The other board members disagreed with Moore and said that the board was considering eminent domain as an option.

“We wouldn’t have hired a consultant if we weren’t considering eminent domain,” Reichlin said.  “It’s not something that just happens. It’s something we have to work into.” 

Mitch Hanna, the hospital’s interim chief executive officer, told the Triplicate he was not aware of the Tuesday meeting and was disappointed with the Healthcare District’s decision, which he says could be costly for the community.

“It’s unfortunate that they decided to seek eminent domain because it would be a waste,” Hanna said. “It’s their prerogative.”

Hanna denied Reichlin’s claim that the hospital has already closed beds.  

Hanna also responded to allegations of increased patient transfers due to lack of beds, saying that patient transfers are usually for speciality services that the hospital does not offer. The hospital averages 600 to 700 transfers for specialty services each year, he said.

He reiterated the hospital’s stance that a Critical Access facility would be best to serve the community because of decreases to Medicare reimbursement under the Affordable Care Act. Hanna said that 80 percent of Sutter Coast’s funding comes from Medicare and Medicaid.

The issue between Sutter Health and local community leaders and residents has been ongoing since the hospital’s Board of Directors voted to transfer governing power to a regional board in the Bay Area in December 2011.

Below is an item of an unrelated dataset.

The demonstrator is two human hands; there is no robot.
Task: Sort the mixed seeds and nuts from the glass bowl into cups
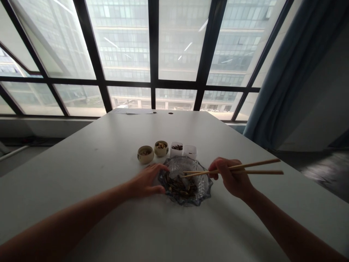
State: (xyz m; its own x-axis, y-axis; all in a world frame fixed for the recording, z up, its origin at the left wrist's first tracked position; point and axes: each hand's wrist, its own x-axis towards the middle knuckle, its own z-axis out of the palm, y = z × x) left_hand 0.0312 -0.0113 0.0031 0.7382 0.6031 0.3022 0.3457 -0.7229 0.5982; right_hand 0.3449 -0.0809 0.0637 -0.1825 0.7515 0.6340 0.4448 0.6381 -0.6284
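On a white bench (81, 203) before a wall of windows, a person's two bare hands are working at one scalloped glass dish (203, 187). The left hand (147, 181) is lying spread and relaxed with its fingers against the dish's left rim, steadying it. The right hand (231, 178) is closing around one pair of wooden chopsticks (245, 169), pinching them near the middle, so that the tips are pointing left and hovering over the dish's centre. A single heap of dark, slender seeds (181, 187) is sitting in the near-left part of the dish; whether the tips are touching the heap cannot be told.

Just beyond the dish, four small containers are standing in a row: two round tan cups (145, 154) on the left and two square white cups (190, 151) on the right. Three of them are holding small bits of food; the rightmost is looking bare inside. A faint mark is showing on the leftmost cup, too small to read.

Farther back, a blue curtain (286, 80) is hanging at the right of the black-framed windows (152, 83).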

A lawsuit was filed against Sutter Health in April by Beverly  Hussey, the widow of the donor of the land where the hospital is located, based on allegations that the contract for the donation requires Sutter Coast to remain an Acute Care hospital and plaintiffs say a Critical Access hospital does not qualify.

No timeline has been set  for pursuing eminent domain after consultant feedback. Reichlin said the process would take some time.